Thinking about leaving the Corporate world and starting a business but don’t know where to start? Maybe you know you want to be your own boss but you’re not sure exactly what path to take.
Here are some steps you should consider before striking out on your own:
Before you can even think about being an entrepreneur, you really need to do some soul searching. Why do you want to do this? Do you REALLY want to start your own business, or do you just hate your current manager? Are you prepared for the highs and lows of owning a business? What are you passionate about? What are your strengths and weaknesses? You need to recognize not only where you’re strong but also where you’re weak, so you can find resources that can supplement those areas. What do you envision your work environment to look like? Do you want to work from home or do you want to travel and work virtually? What kind of work-life balance do you want to achieve? These are all things to consider before starting your own gig.
Once you hone in on an industry or specific path, research it. Does it require you to go back to school for additional training or certifications? Talk to people in that industry today to get a sense of what their day to day looks like. Perhaps you could even shadow someone in that field to really get a feel for the work. What does the pay look like? Is it something you could live with? Will you have the flexibility and work life balance that you’re looking for? Also, check out the competition—is there someone else delivering that same product or service? Finally, know who your target demographic is—you can’t have a successful business unless you know who your audience is.
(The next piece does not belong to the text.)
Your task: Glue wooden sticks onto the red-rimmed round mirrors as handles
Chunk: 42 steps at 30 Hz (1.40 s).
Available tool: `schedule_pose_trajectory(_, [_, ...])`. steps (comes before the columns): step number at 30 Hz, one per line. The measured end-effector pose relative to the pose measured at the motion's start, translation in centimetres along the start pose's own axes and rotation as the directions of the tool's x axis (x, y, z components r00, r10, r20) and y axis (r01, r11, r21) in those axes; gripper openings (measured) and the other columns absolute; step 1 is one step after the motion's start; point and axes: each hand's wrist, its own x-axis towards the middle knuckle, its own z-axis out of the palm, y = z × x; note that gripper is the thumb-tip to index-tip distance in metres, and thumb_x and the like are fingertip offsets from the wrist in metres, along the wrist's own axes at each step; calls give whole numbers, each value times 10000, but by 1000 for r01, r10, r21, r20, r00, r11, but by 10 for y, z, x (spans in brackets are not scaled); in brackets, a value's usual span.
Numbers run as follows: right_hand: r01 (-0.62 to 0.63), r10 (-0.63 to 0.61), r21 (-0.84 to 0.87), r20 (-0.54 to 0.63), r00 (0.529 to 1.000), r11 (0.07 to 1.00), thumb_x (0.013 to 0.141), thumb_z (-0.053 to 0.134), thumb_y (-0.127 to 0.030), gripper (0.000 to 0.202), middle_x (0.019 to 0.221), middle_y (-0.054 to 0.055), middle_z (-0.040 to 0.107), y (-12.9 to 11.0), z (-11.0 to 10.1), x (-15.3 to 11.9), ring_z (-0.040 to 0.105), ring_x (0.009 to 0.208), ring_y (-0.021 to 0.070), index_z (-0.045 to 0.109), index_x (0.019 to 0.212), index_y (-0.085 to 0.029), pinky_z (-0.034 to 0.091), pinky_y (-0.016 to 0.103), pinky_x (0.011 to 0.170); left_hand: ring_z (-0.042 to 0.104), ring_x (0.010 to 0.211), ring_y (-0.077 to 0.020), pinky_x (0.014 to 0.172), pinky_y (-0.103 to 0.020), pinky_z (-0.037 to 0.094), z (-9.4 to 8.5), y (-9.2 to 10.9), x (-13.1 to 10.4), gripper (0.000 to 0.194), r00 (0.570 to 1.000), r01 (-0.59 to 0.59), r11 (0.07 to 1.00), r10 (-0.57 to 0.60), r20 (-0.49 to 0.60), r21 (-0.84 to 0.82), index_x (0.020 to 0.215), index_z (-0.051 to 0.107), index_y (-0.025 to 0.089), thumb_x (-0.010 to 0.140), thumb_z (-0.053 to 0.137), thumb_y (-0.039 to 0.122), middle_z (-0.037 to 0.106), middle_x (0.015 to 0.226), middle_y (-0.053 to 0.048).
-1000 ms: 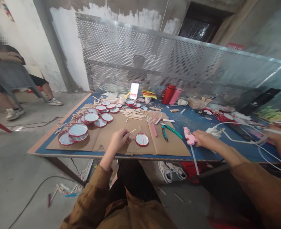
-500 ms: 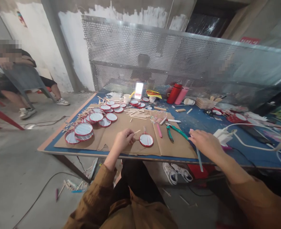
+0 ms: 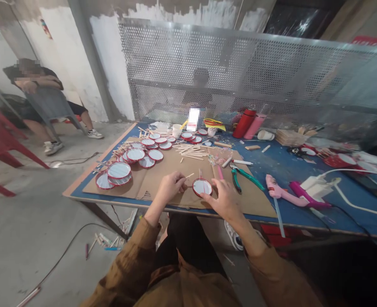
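A small wooden stick (image 3: 190,175) is pinched between the fingertips of my left hand (image 3: 173,187), over the cardboard sheet (image 3: 162,175). Just to its right lies a round white disc with a red rim (image 3: 202,186), a short stick jutting from its far edge. My right hand (image 3: 224,197) has thumb and fingers spread around the disc's right side, touching or nearly touching the rim. A pink glue gun (image 3: 286,194) with a clear glue stick rests on the blue table to the right. Green-handled pliers (image 3: 247,178) lie beyond my right hand.
Several red-rimmed discs (image 3: 135,154) are piled at the left. Loose wooden sticks (image 3: 191,151) lie behind the disc. Red (image 3: 244,123) and pink bottles (image 3: 255,126) stand near the perforated metal screen (image 3: 175,68). A white power strip (image 3: 316,187) sits right. A person sits far left.
My right hand has let go of the glue gun and moved left to the disc. The glue gun now lies on the table. My left hand still holds the stick. The view has shifted slightly.
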Motion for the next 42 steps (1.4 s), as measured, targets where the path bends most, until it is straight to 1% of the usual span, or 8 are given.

Before breaking out on your own, it’s critical to understand how much you will require to start the business and how much runway you’ll need to sustain yourself until your business is profitable. Will you have the personal finances to start the business or will you need to look at other options? You could consider a commercial loan from a bank, the Small Business Administration which offers funding programs or alternative loans. Another consideration is getting help from outside investors or crowdfunding. Crowdfunding is interesting because not only do you get the funds for your business without having to pay it back, but you also get valuable exposure in terms of getting the word out. Interestingly, as stated in this recent report from PwC, women across the globe are 32% more likely to reach their financing goals using crowdfunding than men.
When you have a good idea of what you’d like to do, develop a plan to leave your day job with specific timelines. Perhaps you can even achieve some milestones while you’re still in your current position. For example, I chose a certification program that I was able to complete evenings and weekends while I was still employed which allowed me to kick start my business. Whether it’s 6 months, 9 months, 12 months or more, set achievable, measurable goals and stick to your plan!